If you ask Julio Montero, everyone could use a little more Cuban Salsa in their lives.
The Vancouver-based Salsa instructor is offering weekly Salsa classes on Bowen this fall. The first class sold out immediately but there’s still space in the Monday evening classes starting at 8 p.m. at Cates Hill Chapel.
Bowen Islanders David Adams and Vaune Kolber were Montero’s students on the mainland and had the idea of classes on Bowen. “I was like, ‘I’d be happy to make a contribution to my fellow Islanders,’” says Montero.
“I am already programmed to start revolutions everywhere I go,” he jokes. “But this time we’re doing a cultural revolution.”
The classes start at the beginner level and the hope is to build a community of Salsa dancers in the long term, as Montero has done teaching Salsa in Vancouver for nearly 20 years.
When it comes to Cuban Salsa, people are signing up for a lifestyle, says Montero. “This is a dance that it’s actually a nation’s cultural legacy,” he says. “You go to Cuba, and you will find people dancing the way I teach the dance.”
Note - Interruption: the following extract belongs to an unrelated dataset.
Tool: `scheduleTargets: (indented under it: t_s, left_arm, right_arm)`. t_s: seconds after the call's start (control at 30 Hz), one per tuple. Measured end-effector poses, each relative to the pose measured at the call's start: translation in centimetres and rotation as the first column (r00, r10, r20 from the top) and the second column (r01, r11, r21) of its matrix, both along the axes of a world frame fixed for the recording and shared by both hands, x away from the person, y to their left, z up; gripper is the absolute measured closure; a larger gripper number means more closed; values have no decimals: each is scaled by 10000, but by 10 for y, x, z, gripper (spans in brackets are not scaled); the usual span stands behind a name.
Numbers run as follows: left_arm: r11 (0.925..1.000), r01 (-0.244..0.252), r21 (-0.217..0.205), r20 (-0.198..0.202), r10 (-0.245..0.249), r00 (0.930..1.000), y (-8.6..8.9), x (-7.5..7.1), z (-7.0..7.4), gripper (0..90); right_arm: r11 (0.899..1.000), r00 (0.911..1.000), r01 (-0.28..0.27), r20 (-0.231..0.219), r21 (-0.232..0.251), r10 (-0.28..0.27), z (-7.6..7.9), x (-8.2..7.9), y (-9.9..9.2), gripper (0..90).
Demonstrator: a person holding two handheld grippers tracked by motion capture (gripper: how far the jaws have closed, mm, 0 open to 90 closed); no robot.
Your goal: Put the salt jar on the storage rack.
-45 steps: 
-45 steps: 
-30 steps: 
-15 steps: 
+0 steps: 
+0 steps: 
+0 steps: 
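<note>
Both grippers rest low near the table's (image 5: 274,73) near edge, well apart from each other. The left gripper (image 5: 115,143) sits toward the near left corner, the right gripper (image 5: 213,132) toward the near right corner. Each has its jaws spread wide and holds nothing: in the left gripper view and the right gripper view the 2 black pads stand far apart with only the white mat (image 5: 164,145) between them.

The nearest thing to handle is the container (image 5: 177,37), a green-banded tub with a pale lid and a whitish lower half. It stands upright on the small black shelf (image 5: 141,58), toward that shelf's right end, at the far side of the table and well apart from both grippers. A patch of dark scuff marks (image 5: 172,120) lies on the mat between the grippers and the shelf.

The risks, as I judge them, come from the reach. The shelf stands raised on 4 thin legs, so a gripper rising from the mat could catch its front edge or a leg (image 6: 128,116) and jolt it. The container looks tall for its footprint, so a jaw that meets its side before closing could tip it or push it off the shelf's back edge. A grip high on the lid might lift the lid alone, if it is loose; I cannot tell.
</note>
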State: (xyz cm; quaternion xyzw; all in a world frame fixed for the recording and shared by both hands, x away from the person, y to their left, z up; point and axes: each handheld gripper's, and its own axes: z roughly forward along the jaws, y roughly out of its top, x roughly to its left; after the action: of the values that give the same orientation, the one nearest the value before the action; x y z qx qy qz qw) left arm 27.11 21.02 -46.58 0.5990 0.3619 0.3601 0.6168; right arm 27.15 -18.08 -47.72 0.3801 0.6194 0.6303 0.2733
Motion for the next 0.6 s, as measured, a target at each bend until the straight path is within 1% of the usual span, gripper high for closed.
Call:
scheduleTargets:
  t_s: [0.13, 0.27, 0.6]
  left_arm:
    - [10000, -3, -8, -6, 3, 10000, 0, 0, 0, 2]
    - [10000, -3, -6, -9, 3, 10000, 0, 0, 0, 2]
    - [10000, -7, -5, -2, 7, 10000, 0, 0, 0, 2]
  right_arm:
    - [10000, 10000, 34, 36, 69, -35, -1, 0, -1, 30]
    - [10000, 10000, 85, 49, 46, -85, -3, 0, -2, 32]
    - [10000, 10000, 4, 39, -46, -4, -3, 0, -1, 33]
Montero learned to dance in boarding school in Cuba. “In my school, if you didn’t know how to dance Salsa, you were a nobody,” he says. The dance becomes very important in Cubans’ late teens, particularly for those attending boarding schools. “That’s when we start partying and that’s when you want to learn because you want to meet people and you want to have fun,” he says. “It’s a beautiful dance, but it’s very appealing, in many ways.”
Teaching dancing in Canadian high schools is a different experience. “It is difficult to get the kids encouraged to dance and they don’t want to hold hands,” Montero says. In this, the instructor sees something missing in social skills – a gap that social dancing could fill. “On top of that, internet, and social media and all these apps and stuff, they tend to pull us further apart from other people.
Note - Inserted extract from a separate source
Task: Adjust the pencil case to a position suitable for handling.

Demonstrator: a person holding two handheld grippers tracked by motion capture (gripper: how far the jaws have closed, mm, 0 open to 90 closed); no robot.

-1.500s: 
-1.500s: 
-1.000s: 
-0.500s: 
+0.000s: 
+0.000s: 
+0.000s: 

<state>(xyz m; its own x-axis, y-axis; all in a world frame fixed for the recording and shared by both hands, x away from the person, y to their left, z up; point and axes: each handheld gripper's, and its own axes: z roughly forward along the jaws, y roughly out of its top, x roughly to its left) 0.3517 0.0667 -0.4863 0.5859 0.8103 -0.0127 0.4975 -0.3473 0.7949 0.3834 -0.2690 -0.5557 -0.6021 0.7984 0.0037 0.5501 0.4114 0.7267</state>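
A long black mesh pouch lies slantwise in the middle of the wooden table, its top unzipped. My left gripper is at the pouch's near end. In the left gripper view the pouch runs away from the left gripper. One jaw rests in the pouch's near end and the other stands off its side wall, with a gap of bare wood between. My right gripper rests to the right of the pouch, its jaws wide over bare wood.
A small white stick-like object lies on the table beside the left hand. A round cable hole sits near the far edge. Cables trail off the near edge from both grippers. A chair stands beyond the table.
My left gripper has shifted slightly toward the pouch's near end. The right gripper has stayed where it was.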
“As an immigrant, I’m very happy and proud to do this, because I think it’s a great contribution that I can make,” says Montero. “We have all of this material wealth. We are an affluent society, but we also need a wealth of spiritual things. Things of this sort, that enrich our lives in a non-material way.”
“[Salsa] is also very popular dance around the world. We Cubans, we are spread all over the world,” he says. “Everywhere we go, we bring our culture and we get people dancing.”
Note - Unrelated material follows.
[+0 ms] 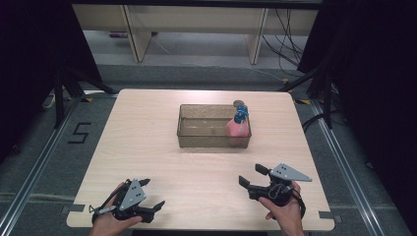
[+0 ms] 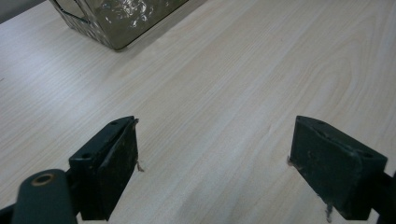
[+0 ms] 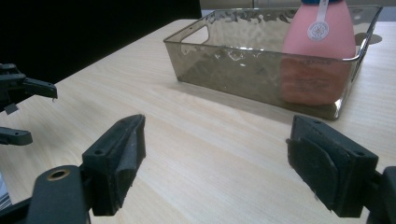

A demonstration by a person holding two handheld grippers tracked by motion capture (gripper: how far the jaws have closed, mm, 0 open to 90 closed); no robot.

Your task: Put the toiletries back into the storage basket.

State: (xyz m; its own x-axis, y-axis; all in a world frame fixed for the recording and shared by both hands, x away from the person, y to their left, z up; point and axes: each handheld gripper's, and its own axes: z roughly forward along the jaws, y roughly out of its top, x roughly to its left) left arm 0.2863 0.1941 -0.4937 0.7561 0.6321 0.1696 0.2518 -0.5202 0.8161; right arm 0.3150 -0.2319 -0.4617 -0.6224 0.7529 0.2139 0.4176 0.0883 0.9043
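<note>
Item: pink bottle (image 1: 237,129); blue top; standing upright in the right end of the tray (image 1: 189,132), just right of centre in the high view; a small dark round thing shows at the tray's far right corner, too small to tell what it is; in the right gripper view the bottle (image 3: 319,51) sits at the upper right of the frame, seen through the tray's (image 3: 219,60) smoky clear wall, a round white label near its neck.

Item: tray; rectangular, tinted, rippled walls, a handle cut-out in the short end; otherwise bare inside as far as the pictures show; one corner (image 2: 116,18) appears at the upper left of the left gripper view.

Item: left gripper (image 1: 150,194); lower left of the high view, low over the table (image 1: 147,147), well apart from the tray; jaws spread wide with bare wood between them; nothing held.

Item: right gripper (image 1: 251,176); lower right of the high view, pointed toward the tray; jaws likewise wide apart; nothing held; its own view looks straight at the tray and bottle.

Status: judged from this layout, the bottle is either already set in the tray or not yet taken out; which one cannot be told; both hands sit at the near edge, empty, neither reaching; no grasp is in progress; any further handling of the bottle would start with the right gripper, which is nearer to it.
</note>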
It’s not a dance about acrobatics or flashy moves, says Montero. “It’s a dance form that is easily accessible to anyone, regardless of your age.” Even his elderly mother still dances.
“It’s like learning how to ride a bicycle. Once you learn it, you don’t forget. It is yours, and it’s yours for you to enjoy on your last day.
“That constant connection with people through dance will get even better as we get out of the COVID pandemic – it’s going to enhance the already good lifestyle of Bowen Islanders.”
The classes start with a $110 four-week beginners program Sept. 13 (so students commit to that series of classes) and then move onto beginner level two and intermediate and so on. There’ll also be a monthly dance social.
To register or find more information, visit Montero's website.
COVID-19 note: under provincial regulations, all participants must be vaccinated.